Brisbane journalist Amelia Oberhardt didn't expect to uncover a long-held secret about her mother on the day of her funeral.

But one seemingly insignificant photo thrown into a slideshow celebrating her mum's life changed all that. 

The photo showed her mother as a teenager, wearing a wedding ring and cradling a small baby. A handsome young man was standing next to her.

Alarm bells and suspicion started ringing for Oberhardt, whose best friend had been the one to find the mystery photo in a random album and included it in the slideshow, believing it was a family photo of Amelia and her parents. But the young man in the old photo wasn't Amelia's dad, and the baby wasn't Amelia. 

Who were they?

"We both sort of at that moment, turned around and stared into the eyes of all the family and friends - their jaws were on the floor," Oberhardt told Mamamia's True Crime Conversations podcast. "Everyone was quite rattled by the photo and I could tell straight away, it wasn't meant to be there."

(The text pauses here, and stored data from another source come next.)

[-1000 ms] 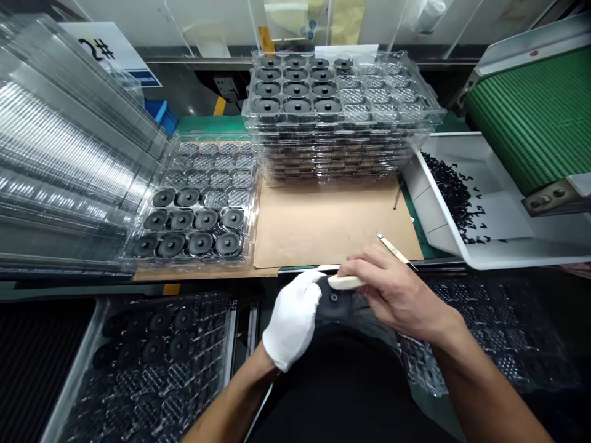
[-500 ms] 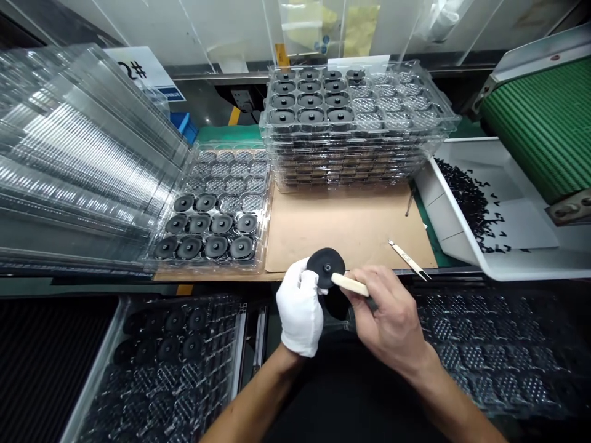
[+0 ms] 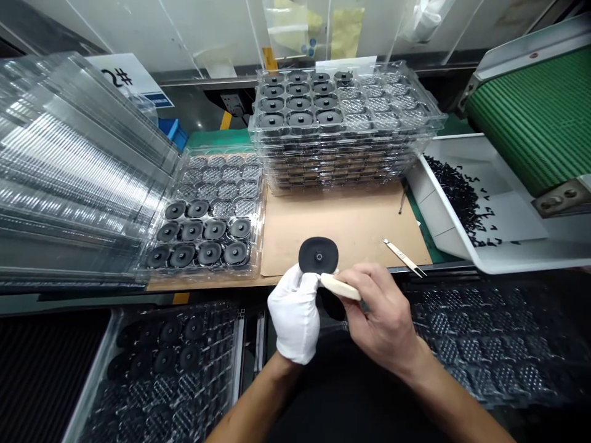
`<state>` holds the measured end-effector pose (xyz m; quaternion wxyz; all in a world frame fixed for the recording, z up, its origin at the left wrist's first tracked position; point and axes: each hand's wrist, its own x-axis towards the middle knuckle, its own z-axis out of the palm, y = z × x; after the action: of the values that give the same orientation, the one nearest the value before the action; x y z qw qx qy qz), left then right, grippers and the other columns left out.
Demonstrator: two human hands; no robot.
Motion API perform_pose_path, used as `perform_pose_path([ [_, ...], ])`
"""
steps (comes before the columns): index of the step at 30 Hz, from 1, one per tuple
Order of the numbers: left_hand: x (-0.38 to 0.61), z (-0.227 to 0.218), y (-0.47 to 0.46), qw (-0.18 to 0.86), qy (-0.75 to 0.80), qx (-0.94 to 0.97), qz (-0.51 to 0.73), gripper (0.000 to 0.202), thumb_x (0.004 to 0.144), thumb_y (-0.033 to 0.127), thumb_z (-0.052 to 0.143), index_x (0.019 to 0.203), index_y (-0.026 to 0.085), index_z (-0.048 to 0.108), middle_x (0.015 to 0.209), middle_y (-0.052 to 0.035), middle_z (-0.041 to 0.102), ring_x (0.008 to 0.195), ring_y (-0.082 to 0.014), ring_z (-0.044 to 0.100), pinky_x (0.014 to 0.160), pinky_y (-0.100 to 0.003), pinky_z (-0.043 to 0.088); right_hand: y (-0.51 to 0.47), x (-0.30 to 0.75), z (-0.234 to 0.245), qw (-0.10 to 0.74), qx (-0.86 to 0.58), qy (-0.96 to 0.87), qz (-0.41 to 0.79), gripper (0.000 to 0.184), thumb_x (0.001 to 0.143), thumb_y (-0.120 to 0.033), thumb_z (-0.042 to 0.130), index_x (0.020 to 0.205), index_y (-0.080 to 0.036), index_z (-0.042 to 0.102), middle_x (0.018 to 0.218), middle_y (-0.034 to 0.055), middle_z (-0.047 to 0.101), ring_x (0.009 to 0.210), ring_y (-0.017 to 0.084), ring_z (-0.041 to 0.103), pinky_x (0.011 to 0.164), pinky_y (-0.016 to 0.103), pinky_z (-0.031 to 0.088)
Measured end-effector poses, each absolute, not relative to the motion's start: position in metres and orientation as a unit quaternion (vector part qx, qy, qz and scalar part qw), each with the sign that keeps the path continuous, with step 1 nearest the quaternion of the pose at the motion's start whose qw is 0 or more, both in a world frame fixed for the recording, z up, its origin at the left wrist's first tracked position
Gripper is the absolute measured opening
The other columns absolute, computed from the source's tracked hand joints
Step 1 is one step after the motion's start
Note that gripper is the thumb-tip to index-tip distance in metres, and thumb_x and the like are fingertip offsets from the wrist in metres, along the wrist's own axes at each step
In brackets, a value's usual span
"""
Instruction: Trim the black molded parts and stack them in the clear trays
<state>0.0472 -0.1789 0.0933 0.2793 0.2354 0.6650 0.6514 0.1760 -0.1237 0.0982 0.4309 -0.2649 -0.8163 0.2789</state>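
Note:
In a white glove, my left hand (image 3: 295, 314) pinches the lower edge of a rounded black part (image 3: 318, 255) with a small raised hub at its centre. Bare, my right hand (image 3: 381, 311) is closed around a cream-coloured, flat-handled tool (image 3: 340, 287). The tool's left end reaches the gloved fingertips at the part's lower rim; its exact tip is hard to make out. Both hands are in front of the table's near edge. Beyond them, a cardboard sheet (image 3: 341, 215) carries a pale pair of tweezers (image 3: 404, 257) on its right side.
A clear tray (image 3: 257, 246) with several black parts lies left of the cardboard. Stacked clear trays (image 3: 344, 138) stand behind it. On the right are a white bin (image 3: 501, 261) of small black pieces and a green conveyor belt (image 3: 535, 117). Upright clear trays (image 3: 83, 166) crowd the left.
The black part has turned in my gloved fingers, showing its face more squarely. The tool's end has shifted from near the hub to the lower rim. The view has shifted slightly.

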Motion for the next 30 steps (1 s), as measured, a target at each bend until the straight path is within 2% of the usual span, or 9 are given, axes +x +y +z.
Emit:
perform_pose_path([
  [4, 0.049, 0.089, -0.182, 0.301, 0.66, 0.224, 0.651, 0.011, 0.089, 0.027, 0.069, 0.085, 0.019, 0.073, 0.071, 0.0035, 0.064, 0.068, -0.012, 0.06, 0.064, -0.019, 0.049, -0.118, 0.178, 0.1, 0.427, -0.283, -0.821, 0.252, 0.029, 0.089, -0.002, 0.06, 0.114, -0.016, 0.065, 0.099, 0.0091, 0.065, 0.093, 0.02, 0.06, 0.084, 0.038, 0.054],
  [10, 0.056, 0.093, -0.186, 0.335, 0.667, 0.23, 0.625, 0.01, 0.088, 0.019, 0.068, 0.09, 0.016, 0.077, 0.074, 0.0007, 0.072, 0.068, -0.0138, 0.063, 0.069, -0.022, 0.051, -0.1, 0.183, 0.1, 0.419, -0.321, -0.82, 0.222, 0.025, 0.091, -0.005, 0.057, 0.111, -0.018, 0.065, 0.1, 0.0091, 0.065, 0.095, 0.022, 0.06, 0.088, 0.041, 0.053],
  [16, 0.055, 0.091, -0.187, 0.332, 0.683, 0.243, 0.603, 0.015, 0.089, 0.023, 0.065, 0.093, 0.016, 0.078, 0.08, -0.0019, 0.075, 0.07, -0.0163, 0.064, 0.068, -0.025, 0.052, -0.096, 0.185, 0.095, 0.395, -0.29, -0.842, 0.224, 0.029, 0.092, -0.006, 0.054, 0.115, -0.02, 0.062, 0.101, 0.0088, 0.065, 0.094, 0.023, 0.06, 0.086, 0.042, 0.053],
  [24, 0.054, 0.093, -0.188, 0.332, 0.696, 0.229, 0.595, 0.019, 0.088, 0.018, 0.062, 0.072, 0.016, 0.071, 0.067, -0.0003, 0.071, 0.062, -0.0124, 0.06, 0.063, -0.021, 0.049, -0.099, 0.203, 0.092, 0.407, -0.347, -0.809, 0.245, 0.021, 0.093, -0.011, 0.062, 0.111, -0.02, 0.067, 0.1, 0.007, 0.066, 0.096, 0.021, 0.063, 0.093, 0.041, 0.053],
  [30, 0.056, 0.095, -0.186, 0.327, 0.697, 0.249, 0.588, 0.014, 0.088, 0.022, 0.066, 0.08, 0.016, 0.076, 0.072, -0.0006, 0.073, 0.066, -0.0138, 0.063, 0.066, -0.021, 0.051, -0.098, 0.194, 0.097, 0.409, -0.337, -0.801, 0.279, 0.017, 0.095, -0.014, 0.061, 0.109, -0.022, 0.067, 0.1, 0.0066, 0.067, 0.094, 0.02, 0.063, 0.089, 0.039, 0.054],
])
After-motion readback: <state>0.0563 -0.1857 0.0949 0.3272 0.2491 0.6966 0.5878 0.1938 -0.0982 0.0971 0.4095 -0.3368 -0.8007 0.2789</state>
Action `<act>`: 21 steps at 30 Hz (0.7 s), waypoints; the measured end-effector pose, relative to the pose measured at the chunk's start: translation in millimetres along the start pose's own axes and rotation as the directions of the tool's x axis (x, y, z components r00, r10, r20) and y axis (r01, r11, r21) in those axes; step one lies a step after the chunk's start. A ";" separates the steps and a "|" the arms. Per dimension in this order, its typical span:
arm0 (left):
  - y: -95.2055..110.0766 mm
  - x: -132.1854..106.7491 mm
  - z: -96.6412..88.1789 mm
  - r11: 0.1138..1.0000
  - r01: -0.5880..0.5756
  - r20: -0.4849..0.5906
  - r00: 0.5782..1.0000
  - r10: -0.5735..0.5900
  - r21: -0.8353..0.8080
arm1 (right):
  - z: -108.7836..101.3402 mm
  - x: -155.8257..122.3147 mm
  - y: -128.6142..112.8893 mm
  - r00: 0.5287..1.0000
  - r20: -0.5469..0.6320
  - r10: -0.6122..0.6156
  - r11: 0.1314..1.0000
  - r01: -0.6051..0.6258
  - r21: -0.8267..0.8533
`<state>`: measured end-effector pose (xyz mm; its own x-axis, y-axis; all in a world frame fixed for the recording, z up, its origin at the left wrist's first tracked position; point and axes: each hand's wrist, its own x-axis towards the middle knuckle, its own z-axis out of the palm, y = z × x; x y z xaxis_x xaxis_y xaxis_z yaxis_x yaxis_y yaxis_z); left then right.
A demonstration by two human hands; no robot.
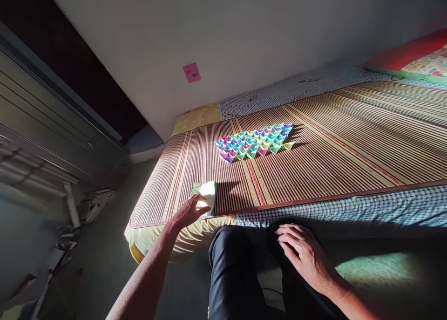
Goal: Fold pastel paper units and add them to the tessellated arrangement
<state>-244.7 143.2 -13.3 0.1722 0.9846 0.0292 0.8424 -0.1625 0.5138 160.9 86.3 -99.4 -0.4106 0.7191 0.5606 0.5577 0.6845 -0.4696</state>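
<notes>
My left hand reaches to the near edge of a bamboo mat and rests its fingers on a small stack of pale green paper; the fingers are curled on the stack's near side. My right hand lies flat on my dark trouser leg, fingers spread, holding nothing. Further out on the mat sit several small folded paper boats in pink, purple, green and blue, packed in close rows.
The mat covers a bed with a checked sheet and yellow mattress edge. A pink sticky note is on the white wall. A red and floral pillow lies far right. Clutter and a pipe stand on the floor at left.
</notes>
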 end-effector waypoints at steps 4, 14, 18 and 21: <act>-3.4 3.7 11.0 0.999 0.050 -0.069 0.996 -0.049 0.010 | 0.6 -0.9 0.5 1.000 0.001 -0.003 1.000 0.003 -0.007; -21.9 23.3 35.9 0.988 0.152 -0.246 0.958 -0.150 -0.012 | -1.9 1.9 -1.3 1.000 0.010 -0.002 1.000 0.002 -0.004; -30.0 25.4 31.9 0.986 0.151 -0.244 0.956 -0.162 -0.065 | -0.8 0.2 -0.3 1.000 0.019 0.007 1.000 -0.007 0.003; -33.9 24.8 33.2 0.985 0.146 -0.255 0.953 -0.166 -0.096 | 0.3 -2.4 1.3 1.000 0.014 0.014 1.000 -0.014 0.008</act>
<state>-252.1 170.9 -58.4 -0.1064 0.9812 0.1609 0.8057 -0.0097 0.5922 162.4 85.5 -101.5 -0.4128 0.7300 0.5447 0.5575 0.6754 -0.4828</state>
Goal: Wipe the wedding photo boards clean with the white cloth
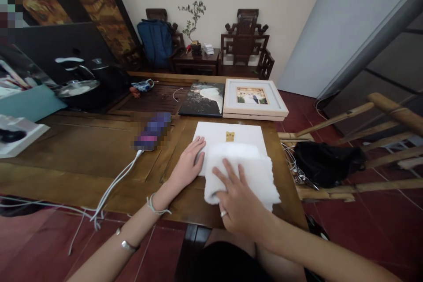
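Observation:
A white board or frame back (228, 132) with a small gold hanger (230, 136) lies flat on the wooden table (99, 158). A folded white foam sheet (254, 172) covers its near right part. My left hand (188, 165) lies flat and open on the board's left edge, fingers stretched out. My right hand (236, 202) presses flat on the foam sheet with its fingers spread, a ring on one finger.
A framed photo (254, 98) and a dark canvas print (203, 99) lie further back on the table. A white cable (115, 185) runs to a blurred object (152, 131). A black bag (322, 163) rests on bamboo poles at the right. Chairs stand by the far wall.

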`<state>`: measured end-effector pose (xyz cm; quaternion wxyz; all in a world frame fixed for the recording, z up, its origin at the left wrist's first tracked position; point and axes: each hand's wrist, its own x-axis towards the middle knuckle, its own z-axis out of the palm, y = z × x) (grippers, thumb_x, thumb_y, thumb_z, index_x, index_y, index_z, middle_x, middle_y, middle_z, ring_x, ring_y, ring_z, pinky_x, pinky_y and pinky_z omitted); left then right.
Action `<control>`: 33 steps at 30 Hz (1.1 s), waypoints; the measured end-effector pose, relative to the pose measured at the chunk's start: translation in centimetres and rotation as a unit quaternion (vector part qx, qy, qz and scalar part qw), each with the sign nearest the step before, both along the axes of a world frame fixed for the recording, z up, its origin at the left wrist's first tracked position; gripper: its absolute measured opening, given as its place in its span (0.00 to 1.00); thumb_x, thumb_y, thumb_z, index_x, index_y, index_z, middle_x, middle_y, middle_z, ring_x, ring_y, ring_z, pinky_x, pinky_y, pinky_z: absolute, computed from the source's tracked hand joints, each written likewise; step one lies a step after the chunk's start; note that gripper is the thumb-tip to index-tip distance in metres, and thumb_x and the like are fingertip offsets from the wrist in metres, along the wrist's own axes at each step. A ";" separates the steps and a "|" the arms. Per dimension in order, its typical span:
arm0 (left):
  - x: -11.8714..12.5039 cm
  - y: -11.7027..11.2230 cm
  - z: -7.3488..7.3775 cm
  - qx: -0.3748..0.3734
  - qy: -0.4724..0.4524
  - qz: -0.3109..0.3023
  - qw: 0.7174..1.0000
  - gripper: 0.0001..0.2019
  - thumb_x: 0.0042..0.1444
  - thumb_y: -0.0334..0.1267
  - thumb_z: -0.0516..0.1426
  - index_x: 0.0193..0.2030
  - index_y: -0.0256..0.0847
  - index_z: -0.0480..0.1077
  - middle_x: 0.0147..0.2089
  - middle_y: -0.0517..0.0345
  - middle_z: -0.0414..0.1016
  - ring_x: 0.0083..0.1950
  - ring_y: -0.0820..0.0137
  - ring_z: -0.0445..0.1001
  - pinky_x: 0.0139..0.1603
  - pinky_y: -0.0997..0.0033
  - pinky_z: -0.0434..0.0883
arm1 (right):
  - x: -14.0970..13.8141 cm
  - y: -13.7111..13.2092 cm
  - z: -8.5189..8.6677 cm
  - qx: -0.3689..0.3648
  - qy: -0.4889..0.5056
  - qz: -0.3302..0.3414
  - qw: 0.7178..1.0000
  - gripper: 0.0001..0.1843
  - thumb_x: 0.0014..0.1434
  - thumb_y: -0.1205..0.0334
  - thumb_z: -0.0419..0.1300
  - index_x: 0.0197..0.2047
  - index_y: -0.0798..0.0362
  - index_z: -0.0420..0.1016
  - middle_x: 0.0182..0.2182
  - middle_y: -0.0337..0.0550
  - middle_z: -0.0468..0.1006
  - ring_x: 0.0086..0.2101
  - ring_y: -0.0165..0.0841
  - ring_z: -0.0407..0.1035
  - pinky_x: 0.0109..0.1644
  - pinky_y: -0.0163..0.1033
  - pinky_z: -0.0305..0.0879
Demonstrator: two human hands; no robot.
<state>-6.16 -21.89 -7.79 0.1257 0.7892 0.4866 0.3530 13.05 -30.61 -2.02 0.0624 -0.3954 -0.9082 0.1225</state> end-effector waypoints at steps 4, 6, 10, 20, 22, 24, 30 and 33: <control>-0.1 0.1 -0.2 0.002 -0.001 -0.004 1.000 0.19 0.61 0.35 0.48 0.56 0.31 0.67 0.61 0.40 0.66 0.65 0.60 0.60 0.65 0.49 0.59 | -0.1 0.9 0.5 -0.017 0.005 -0.004 1.000 0.16 0.53 0.68 0.51 0.41 0.57 0.76 0.63 0.51 0.58 0.64 0.56 0.37 0.60 0.71 0.38; -0.1 0.0 -0.2 0.002 -0.003 -0.006 1.000 0.19 0.61 0.35 0.48 0.56 0.30 0.67 0.61 0.40 0.66 0.65 0.60 0.60 0.65 0.50 0.59 | -0.3 3.4 0.6 -0.004 0.005 -0.024 1.000 0.17 0.54 0.69 0.50 0.42 0.56 0.76 0.62 0.51 0.60 0.63 0.55 0.40 0.60 0.71 0.41; -0.2 0.0 -0.1 0.002 -0.012 -0.005 1.000 0.18 0.60 0.35 0.49 0.56 0.32 0.67 0.60 0.41 0.67 0.65 0.60 0.60 0.65 0.51 0.59 | -0.7 9.6 0.5 0.024 -0.017 -0.071 0.997 0.18 0.57 0.70 0.48 0.46 0.59 0.75 0.61 0.55 0.61 0.63 0.54 0.41 0.59 0.70 0.44; -0.1 0.1 -0.1 0.001 -0.010 -0.004 1.000 0.18 0.61 0.35 0.49 0.55 0.33 0.68 0.60 0.41 0.67 0.65 0.60 0.60 0.64 0.49 0.60 | -1.4 3.7 -0.7 0.059 -0.008 -0.074 0.996 0.16 0.55 0.68 0.50 0.42 0.58 0.76 0.64 0.55 0.55 0.64 0.58 0.36 0.59 0.73 0.36; -0.1 0.1 -0.1 -0.001 -0.008 -0.004 1.000 0.18 0.61 0.35 0.49 0.55 0.32 0.68 0.61 0.41 0.66 0.65 0.60 0.60 0.65 0.50 0.59 | -1.0 1.0 -0.1 0.024 -0.005 -0.030 0.999 0.16 0.54 0.67 0.51 0.42 0.58 0.76 0.64 0.54 0.54 0.64 0.57 0.34 0.60 0.73 0.35; -0.1 0.1 -0.1 -0.007 -0.012 -0.005 1.000 0.18 0.61 0.35 0.48 0.56 0.33 0.67 0.61 0.42 0.66 0.66 0.60 0.59 0.65 0.49 0.58 | -0.5 -0.4 0.5 -0.003 -0.005 0.001 1.000 0.15 0.53 0.66 0.52 0.41 0.57 0.76 0.64 0.53 0.55 0.64 0.57 0.34 0.60 0.72 0.35; 0.0 -0.2 0.8 -0.066 -0.089 0.004 0.994 0.20 0.64 0.42 0.46 0.58 0.36 0.66 0.62 0.47 0.65 0.65 0.63 0.60 0.66 0.53 0.56 | -1.6 5.5 0.6 0.037 -0.023 -0.041 0.998 0.18 0.57 0.67 0.48 0.46 0.57 0.75 0.62 0.54 0.59 0.63 0.57 0.41 0.57 0.74 0.40; -0.2 -0.5 1.3 -0.083 -0.167 0.019 0.982 0.23 0.65 0.45 0.43 0.61 0.38 0.62 0.64 0.48 0.63 0.66 0.65 0.59 0.67 0.55 0.55 | -3.9 9.6 0.0 0.054 -0.048 -0.106 0.992 0.20 0.58 0.66 0.48 0.51 0.59 0.72 0.64 0.58 0.55 0.62 0.61 0.39 0.56 0.76 0.38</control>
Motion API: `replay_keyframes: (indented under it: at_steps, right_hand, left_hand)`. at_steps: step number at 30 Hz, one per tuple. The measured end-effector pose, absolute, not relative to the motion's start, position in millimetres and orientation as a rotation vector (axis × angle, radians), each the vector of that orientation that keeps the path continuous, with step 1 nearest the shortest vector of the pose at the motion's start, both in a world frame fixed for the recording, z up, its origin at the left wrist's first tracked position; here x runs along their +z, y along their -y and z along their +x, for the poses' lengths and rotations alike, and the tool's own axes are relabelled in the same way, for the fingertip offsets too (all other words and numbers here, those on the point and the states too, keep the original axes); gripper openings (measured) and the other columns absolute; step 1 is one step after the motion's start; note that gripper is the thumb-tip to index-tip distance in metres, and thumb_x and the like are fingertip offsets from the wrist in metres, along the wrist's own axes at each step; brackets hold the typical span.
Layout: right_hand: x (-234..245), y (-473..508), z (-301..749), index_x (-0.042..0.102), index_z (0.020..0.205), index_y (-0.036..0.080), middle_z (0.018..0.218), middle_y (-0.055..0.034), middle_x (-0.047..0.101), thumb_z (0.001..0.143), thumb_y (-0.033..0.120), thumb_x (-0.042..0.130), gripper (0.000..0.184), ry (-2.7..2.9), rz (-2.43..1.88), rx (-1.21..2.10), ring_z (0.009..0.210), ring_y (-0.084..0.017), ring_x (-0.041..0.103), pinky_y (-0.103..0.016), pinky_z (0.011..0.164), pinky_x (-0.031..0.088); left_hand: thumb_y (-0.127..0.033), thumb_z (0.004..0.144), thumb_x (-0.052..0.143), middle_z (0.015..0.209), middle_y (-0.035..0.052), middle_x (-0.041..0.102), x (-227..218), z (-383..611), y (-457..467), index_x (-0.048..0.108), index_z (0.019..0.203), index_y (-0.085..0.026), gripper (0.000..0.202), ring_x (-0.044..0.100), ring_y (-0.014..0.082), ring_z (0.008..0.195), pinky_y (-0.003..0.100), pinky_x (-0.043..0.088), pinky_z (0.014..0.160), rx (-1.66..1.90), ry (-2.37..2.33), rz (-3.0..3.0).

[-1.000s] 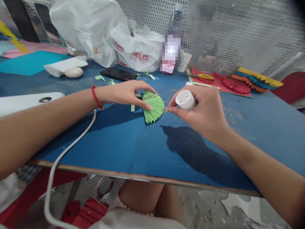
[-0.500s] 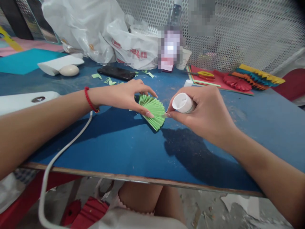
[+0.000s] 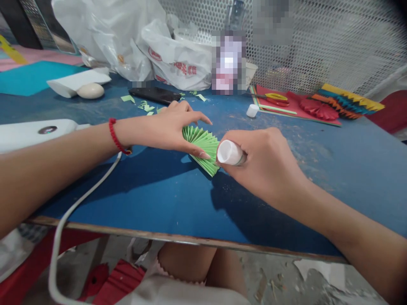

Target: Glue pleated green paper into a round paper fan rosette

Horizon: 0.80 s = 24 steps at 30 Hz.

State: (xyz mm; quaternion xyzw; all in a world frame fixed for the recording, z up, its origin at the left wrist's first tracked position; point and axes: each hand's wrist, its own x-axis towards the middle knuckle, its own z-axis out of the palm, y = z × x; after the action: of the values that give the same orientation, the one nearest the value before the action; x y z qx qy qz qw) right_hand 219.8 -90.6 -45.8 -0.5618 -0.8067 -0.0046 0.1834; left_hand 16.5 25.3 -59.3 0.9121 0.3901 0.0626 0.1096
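A green pleated paper fan (image 3: 208, 146) lies partly spread on the blue table. My left hand (image 3: 170, 127), with a red cord bracelet at its wrist, holds the fan from the left. The thumb presses on the folds, and the index finger arches over the top edge. In my right hand (image 3: 262, 159) is a white glue stick (image 3: 229, 153), gripped by closed fingers right at the fan's right edge. The hand hides the stick's lower end, so I cannot tell whether it touches the paper. A small white cap (image 3: 252, 111) stands beyond my right hand.
A black phone (image 3: 154, 95) and green paper scraps (image 3: 146, 106) lie behind my left hand. Scissors (image 3: 276, 99) rest on red paper at the back right, near folded coloured strips (image 3: 349, 99). A white cable (image 3: 85, 195) hangs over the front edge at left.
My right hand has moved left and a little nearer to me with the glue stick, up against the fan. The white cap behind it now shows fully. My left hand has barely shifted.
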Motion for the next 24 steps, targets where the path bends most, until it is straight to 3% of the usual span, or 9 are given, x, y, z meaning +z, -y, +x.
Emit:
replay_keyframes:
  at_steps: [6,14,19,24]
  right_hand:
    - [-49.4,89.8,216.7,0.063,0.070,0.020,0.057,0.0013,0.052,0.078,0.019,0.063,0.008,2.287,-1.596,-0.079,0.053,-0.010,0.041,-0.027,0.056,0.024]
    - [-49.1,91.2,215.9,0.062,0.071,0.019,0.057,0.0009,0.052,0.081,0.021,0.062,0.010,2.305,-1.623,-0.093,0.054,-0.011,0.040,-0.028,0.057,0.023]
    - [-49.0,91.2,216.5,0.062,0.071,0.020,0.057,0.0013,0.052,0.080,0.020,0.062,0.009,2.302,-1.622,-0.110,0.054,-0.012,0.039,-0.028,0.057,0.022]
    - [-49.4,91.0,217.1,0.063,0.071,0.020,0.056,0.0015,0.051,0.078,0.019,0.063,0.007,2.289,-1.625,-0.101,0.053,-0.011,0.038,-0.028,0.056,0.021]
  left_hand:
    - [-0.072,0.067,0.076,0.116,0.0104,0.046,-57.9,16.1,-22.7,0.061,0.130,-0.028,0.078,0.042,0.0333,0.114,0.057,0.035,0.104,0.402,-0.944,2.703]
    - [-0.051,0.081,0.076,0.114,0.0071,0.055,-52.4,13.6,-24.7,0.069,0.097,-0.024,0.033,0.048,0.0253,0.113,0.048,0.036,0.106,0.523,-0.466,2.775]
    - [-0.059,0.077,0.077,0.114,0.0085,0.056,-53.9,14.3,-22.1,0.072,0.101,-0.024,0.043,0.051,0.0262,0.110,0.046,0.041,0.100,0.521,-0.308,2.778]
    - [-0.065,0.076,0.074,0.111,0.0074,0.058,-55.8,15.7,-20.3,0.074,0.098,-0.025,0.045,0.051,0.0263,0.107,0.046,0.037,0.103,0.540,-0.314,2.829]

That day sparked a 12-year search for answers for Oberhardt about her mother's past. What had driven her mum to the alcohol addiction that killed her at just 56? And who was the man and the child in the photo? 

It would reveal the shocking truth about a dark time in Australia when at least 250, 000 women endured forced adoptions from the '60s through to the '80s. 

Amelia Oberhardt has spent 12 years searching for answers about her mother's past. Image: Instagram.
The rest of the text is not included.